*WORK REQUEST*
Repeat exactly the lines running from the first line of the data to the line containing "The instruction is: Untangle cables", both ends included, and nothing else; drop the pictures.

------ EXTRACTED INFORMATION

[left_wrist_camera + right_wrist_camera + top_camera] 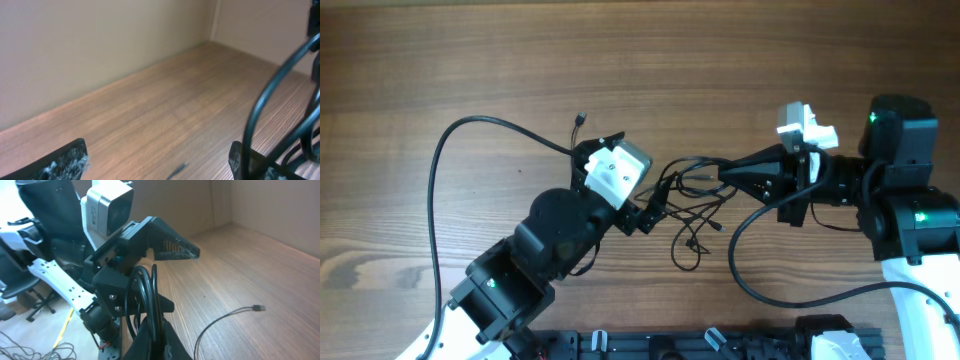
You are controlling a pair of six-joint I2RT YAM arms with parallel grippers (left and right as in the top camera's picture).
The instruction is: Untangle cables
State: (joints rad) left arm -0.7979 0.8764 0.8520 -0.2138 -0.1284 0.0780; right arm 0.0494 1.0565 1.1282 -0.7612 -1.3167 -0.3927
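Observation:
The cables (688, 205) are a loose bunch of thin black cords on the wooden table, between my two grippers. My right gripper (708, 176) reaches in from the right and is shut on several cords; in the right wrist view its jaws (156, 339) pinch cord loops (148, 287) that rise upward. My left gripper (647, 212) is at the bunch's left edge. In the left wrist view it is open (157, 167), with cord loops (267, 95) passing over its right finger and nothing between the fingers. One cord end with a small plug (258, 308) lies loose on the table.
A thicker black arm cable (445, 160) arcs over the table at the left, and another (750, 285) loops below the right arm. A thin cord tip (580, 119) lies behind the left wrist camera. A black rail (650, 345) runs along the front edge.

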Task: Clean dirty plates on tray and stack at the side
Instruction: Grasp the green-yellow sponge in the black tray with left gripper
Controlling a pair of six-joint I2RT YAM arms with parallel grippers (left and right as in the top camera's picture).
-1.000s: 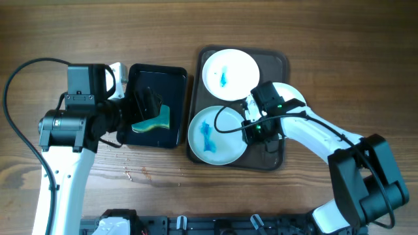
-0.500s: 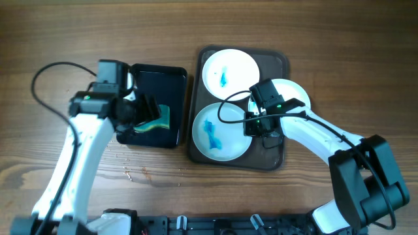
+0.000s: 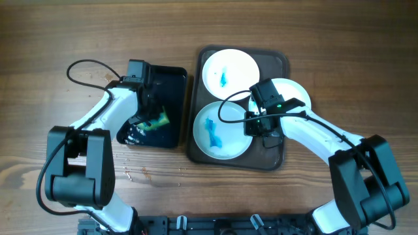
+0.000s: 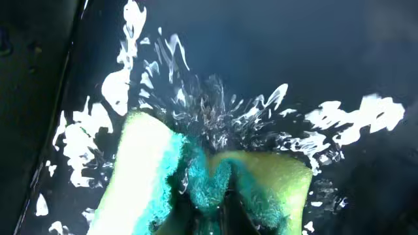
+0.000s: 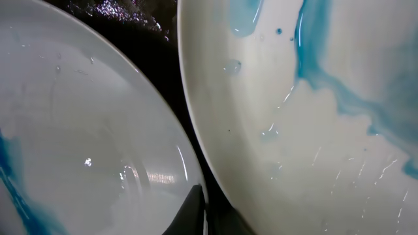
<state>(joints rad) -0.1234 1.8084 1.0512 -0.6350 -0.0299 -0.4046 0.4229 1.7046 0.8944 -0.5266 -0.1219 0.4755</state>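
Note:
Three white plates lie on the brown tray (image 3: 282, 63). The far plate (image 3: 230, 74) and the near plate (image 3: 219, 130) carry blue smears; the third plate (image 3: 292, 94) lies partly under my right arm. My right gripper (image 3: 252, 125) is shut on the near plate's right rim. In the right wrist view, one of its fingers (image 5: 193, 212) lies on that plate (image 5: 78, 130), with the smeared far plate (image 5: 294, 130) beside it. My left gripper (image 3: 149, 117) is shut on the yellow and teal sponge (image 4: 144, 170), pinching its middle in the wet black basin (image 3: 171, 78).
Water is splashed across the basin floor (image 4: 98, 98) around the sponge. The basin stands just left of the tray on the wooden table (image 3: 339, 39). A few drops mark the wood (image 3: 134, 173) in front of the basin.
My left gripper dropped into the basin and shut on the sponge, folding it and splashing water. My right gripper stayed on the near plate's rim; that plate shifted slightly.

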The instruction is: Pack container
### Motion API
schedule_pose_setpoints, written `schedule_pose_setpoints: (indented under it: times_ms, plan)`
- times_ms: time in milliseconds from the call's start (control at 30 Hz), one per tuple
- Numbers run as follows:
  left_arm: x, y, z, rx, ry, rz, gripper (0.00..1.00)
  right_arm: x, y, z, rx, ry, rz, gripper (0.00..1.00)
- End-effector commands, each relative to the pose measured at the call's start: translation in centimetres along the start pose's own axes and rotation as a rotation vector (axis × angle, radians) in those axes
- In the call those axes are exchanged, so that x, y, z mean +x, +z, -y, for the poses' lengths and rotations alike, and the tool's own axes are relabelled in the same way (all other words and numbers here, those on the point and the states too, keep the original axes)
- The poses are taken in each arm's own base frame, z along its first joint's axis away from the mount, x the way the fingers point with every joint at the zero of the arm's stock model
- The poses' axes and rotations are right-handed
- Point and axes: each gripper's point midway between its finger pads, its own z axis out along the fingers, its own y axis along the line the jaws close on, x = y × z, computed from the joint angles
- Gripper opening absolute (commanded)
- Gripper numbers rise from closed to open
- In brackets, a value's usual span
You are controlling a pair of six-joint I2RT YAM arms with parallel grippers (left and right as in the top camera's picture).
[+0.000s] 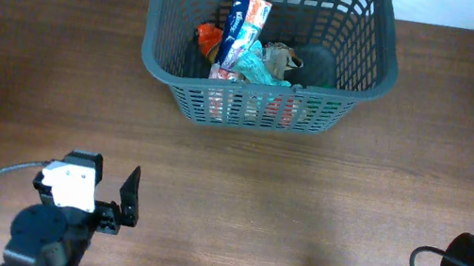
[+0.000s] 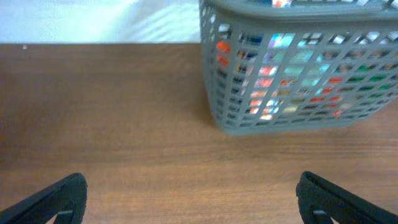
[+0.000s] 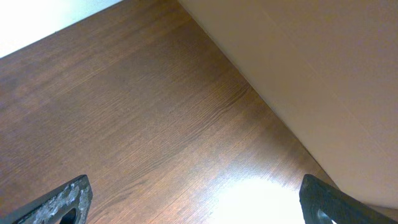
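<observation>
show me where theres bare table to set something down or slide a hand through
Widest free patch: the brown wooden table between the dark grey slotted plastic basket and the open left gripper and right gripper. Bare wood also flanks the basket left and right. Crowded: inside the basket, piled with colourful packets.
</observation>
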Motion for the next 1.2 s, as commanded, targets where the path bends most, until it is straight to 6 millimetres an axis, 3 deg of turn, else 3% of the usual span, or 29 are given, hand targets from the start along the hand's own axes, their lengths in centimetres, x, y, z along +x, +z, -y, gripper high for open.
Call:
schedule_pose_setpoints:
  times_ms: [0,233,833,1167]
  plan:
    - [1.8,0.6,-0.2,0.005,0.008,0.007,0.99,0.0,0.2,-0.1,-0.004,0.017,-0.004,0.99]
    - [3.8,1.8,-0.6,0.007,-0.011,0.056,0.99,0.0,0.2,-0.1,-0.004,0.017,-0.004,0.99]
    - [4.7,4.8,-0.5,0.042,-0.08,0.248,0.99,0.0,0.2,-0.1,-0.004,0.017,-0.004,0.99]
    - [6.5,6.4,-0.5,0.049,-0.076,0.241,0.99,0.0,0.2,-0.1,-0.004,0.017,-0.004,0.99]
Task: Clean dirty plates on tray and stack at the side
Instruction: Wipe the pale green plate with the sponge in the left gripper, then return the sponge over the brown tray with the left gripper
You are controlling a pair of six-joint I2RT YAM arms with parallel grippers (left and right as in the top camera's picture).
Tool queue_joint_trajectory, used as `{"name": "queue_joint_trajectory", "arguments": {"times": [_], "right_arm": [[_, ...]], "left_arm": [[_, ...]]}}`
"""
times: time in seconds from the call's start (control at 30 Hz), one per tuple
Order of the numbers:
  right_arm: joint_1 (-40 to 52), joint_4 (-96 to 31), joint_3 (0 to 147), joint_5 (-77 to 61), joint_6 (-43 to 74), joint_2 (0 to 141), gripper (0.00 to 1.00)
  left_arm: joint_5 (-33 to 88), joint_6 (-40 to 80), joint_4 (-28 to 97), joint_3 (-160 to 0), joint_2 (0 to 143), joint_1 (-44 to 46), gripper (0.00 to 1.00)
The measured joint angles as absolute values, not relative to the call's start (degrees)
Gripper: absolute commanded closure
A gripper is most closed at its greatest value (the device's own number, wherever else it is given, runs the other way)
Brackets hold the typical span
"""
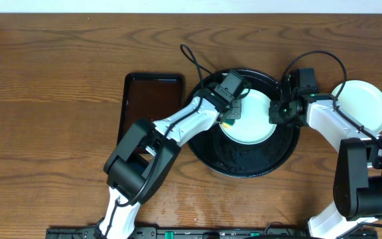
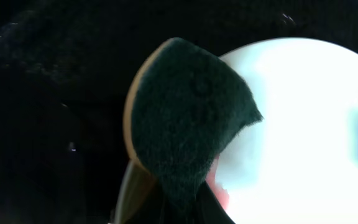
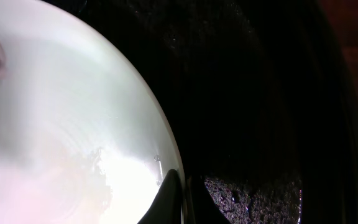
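the left gripper (image 1: 233,107) is clamped narrow on a dark green sponge (image 2: 188,118), which is pressed to the left rim of the pale plate (image 1: 251,123), with a red smear (image 2: 221,190) just beside it. the right gripper (image 1: 275,114) pinches the plate's right rim, one fingertip (image 3: 168,198) on it. the plate lies in the tray (image 1: 244,162) mid-worktop toward the far edge, with a brown tray (image 1: 152,93) to its left and another plate (image 1: 362,106) by the right edge.
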State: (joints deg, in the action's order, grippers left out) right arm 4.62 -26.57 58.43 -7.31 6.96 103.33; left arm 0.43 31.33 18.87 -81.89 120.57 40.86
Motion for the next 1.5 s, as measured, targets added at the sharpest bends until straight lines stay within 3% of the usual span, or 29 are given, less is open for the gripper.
{"name": "queue_joint_trajectory", "arguments": {"times": [0.4, 0.8, 1.17, 1.27, 1.37, 1.5], "right_arm": [[4.6, -26.6, 58.5, -7.2, 6.9, 103.3, 0.99], [4.6, -26.6, 58.4, -7.1, 7.0, 103.3, 0.99], [4.6, -26.6, 58.4, -7.1, 7.0, 103.3, 0.99], [4.6, -26.6, 58.4, -7.1, 7.0, 103.3, 0.98], [4.6, -26.7, 58.4, -7.0, 7.2, 103.3, 0.89], [4.8, -26.8, 58.4, -7.1, 7.1, 103.3, 0.92]], "left_arm": [[-3.5, 31.4, 19.2, -82.5, 121.1, 44.9, 0.92], [17.3, 31.5, 16.1, -82.9, 122.4, 44.9, 0.93], [25.8, 31.5, 17.5, -83.1, 112.2, 33.8, 0.93], [26.3, 31.3, 21.3, -83.7, 105.4, 28.7, 0.92], [25.9, 30.1, 27.5, -84.6, 101.8, 24.6, 0.92], [20.4, 28.5, 40.0, -84.8, 101.1, 19.5, 0.92]]}}
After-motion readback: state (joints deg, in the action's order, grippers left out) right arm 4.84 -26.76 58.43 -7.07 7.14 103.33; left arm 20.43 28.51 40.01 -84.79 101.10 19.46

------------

*ANSWER BOX*
[left_wrist_camera + right_wrist_camera + top_camera] 
You are controlling a pair of six-joint I2RT YAM arms with parallel grippers (left and right as in the top camera's picture).
The instruction is: Untangle cables

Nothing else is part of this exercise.